In this course, you learn how to build an operational data lake that supports analysis of both structured and unstructured data. You will learn the components and functionality of the services involved in creating a data lake. You will use AWS Lake Formation to build a data lake, AWS Glue to build a data catalog, and Amazon Athena to analyze data. The course lectures and labs further your learning with the exploration of several common data lake architectures.
Course Objectives
In this course, you learn how to:
- Apply data lake methodologies in planning and designing a data lake.
- Plan and design a data lake using established data lake methodologies.
- Describe the components and services required for building a data lake on AWS.
- Explain how to secure a data lake on AWS using appropriate permissions.
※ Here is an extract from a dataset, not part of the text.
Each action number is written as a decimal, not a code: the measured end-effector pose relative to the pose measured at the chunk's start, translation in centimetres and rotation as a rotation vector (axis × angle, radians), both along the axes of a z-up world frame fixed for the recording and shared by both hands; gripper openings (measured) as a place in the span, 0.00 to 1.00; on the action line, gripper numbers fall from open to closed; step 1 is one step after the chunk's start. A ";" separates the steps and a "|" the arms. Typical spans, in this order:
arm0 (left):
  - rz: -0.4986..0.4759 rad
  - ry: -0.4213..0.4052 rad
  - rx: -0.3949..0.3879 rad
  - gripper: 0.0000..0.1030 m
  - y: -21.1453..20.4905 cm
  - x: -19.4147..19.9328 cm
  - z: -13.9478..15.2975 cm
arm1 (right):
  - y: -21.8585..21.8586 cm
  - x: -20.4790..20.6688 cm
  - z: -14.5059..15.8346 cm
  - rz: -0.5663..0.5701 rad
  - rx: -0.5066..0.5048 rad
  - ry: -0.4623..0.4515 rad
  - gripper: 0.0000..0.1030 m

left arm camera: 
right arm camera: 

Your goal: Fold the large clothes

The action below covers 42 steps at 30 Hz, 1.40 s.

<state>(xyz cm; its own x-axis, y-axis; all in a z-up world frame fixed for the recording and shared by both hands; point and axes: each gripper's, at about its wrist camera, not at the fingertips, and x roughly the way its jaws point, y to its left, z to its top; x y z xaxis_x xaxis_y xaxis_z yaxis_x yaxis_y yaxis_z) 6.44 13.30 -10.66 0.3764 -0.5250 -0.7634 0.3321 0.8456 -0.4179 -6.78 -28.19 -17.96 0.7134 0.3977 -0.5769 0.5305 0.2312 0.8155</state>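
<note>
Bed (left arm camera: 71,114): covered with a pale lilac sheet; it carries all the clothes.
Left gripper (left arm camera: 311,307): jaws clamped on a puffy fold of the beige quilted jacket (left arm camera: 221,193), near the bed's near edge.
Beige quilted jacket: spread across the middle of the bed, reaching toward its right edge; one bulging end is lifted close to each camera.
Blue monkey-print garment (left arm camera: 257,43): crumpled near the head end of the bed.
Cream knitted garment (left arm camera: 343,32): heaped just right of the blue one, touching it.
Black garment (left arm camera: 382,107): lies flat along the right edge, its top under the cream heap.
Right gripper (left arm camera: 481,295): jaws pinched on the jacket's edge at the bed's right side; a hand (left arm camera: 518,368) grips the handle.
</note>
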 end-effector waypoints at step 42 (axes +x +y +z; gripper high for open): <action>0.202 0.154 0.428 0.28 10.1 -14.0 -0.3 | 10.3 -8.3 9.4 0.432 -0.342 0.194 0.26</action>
- Compare the ways data can be ingested, stored, and transformed in a data lake on AWS.
- Analyze and visualize data stored in a data lake on AWS.
- Build and automate deployment of a data lake on AWS.
- Describe the role of a data lake within a modern data architecture.
Intended Audience
This course is intended for:
- Data platform engineers
- Solutions architects
- IT professionals
Prerequisites
We recommend that attendees of this course have:
- Completed the AWS Technical Essentials classroom course.
- One year of experience building data analytics pipelines or have completed the Data Analytics Fundamentals digital course.
Course Outline
- Course Welcome
- Module 1 – Introduction to Data Lakes
- Module 2 – Data Ingestion, Cataloging, and Preparation
- Module 3 – Building a Data Lake with AWS Lake Formation
- Module 4 – Data Processing and Analysis
- Module 5 – Additional Lake Formation Configurations
- Module 6 - Modern Data Architecture
- Course Summary and Resources